Nicolas Barthélémy

Personal information
- Date of birth: 7 September 1990 (age 35)
- Place of birth: Évreux, France
- Height: 1.73 m (5 ft 8 in)
- Position: Midfielder

Team information
- Current team: C'Chartres

Youth career
- 2000–2011: Pacy Vallée-d'Eure

Senior career*
- Years: Team / Apps / (Gls)
- 2011–2012: Pacy Vallée-d'Eure / 32 / (2)
- 2012–2015: Dieppe / 64 / (16)
- 2015–2019: Quevilly-Rouen / 59 / (11)
- 2016–2019: Quevilly-Rouen B / 26 / (2)
- 2019–2023: Rouen / 51 / (10)
- 2023–2024: Louhans-Cuiseaux / 20 / (0)
- 2024–: C'Chartres / 0 / (0)

= Nicolas Barthélémy =

French footballer (born 1990)

Nicolas Barthélémy (born 7 September 1990) is a French professional footballer who plays as a midfielder for Championnat National 3 club C'Chartres.

==Career==
Barthélémy spent 16 years at Pacy Vallée-d'Eure, the same club his grandfather played for, before moving to Dieppe in 2015. On 9 June 2015, he joined Quevilly-Rouen after years of being scouted for the team by the manager Emmanuel da Costa.
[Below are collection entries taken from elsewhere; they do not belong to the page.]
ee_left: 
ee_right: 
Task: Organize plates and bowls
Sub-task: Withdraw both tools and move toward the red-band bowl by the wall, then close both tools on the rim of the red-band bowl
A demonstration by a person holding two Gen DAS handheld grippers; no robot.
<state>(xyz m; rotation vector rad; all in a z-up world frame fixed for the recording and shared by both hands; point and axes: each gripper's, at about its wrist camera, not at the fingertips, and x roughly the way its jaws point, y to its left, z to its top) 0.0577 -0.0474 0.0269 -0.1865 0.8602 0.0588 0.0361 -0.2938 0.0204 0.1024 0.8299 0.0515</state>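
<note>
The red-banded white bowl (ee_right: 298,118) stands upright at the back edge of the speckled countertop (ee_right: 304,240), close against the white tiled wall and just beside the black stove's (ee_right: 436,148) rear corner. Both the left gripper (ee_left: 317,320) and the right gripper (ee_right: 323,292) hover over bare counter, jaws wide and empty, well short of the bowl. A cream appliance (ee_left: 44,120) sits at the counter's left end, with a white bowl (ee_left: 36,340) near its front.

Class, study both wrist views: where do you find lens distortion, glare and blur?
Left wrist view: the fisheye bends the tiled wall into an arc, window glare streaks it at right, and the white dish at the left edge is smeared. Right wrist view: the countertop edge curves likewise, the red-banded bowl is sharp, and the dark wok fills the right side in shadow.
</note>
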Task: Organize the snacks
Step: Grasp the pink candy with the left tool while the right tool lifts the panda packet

Barthélémy made his professional debut for Quevilly-Rouen in a 1–0 Coupe de la Ligue loss to Orléans on 8 August 2017. He made his Ligue 2 debut in a 1–0 victory over Orléans on 17 November 2017.

In May 2019, Berthélémy joined Rouen for the 2019–20 season. On 13 June 2024, he signed for C'Chartres.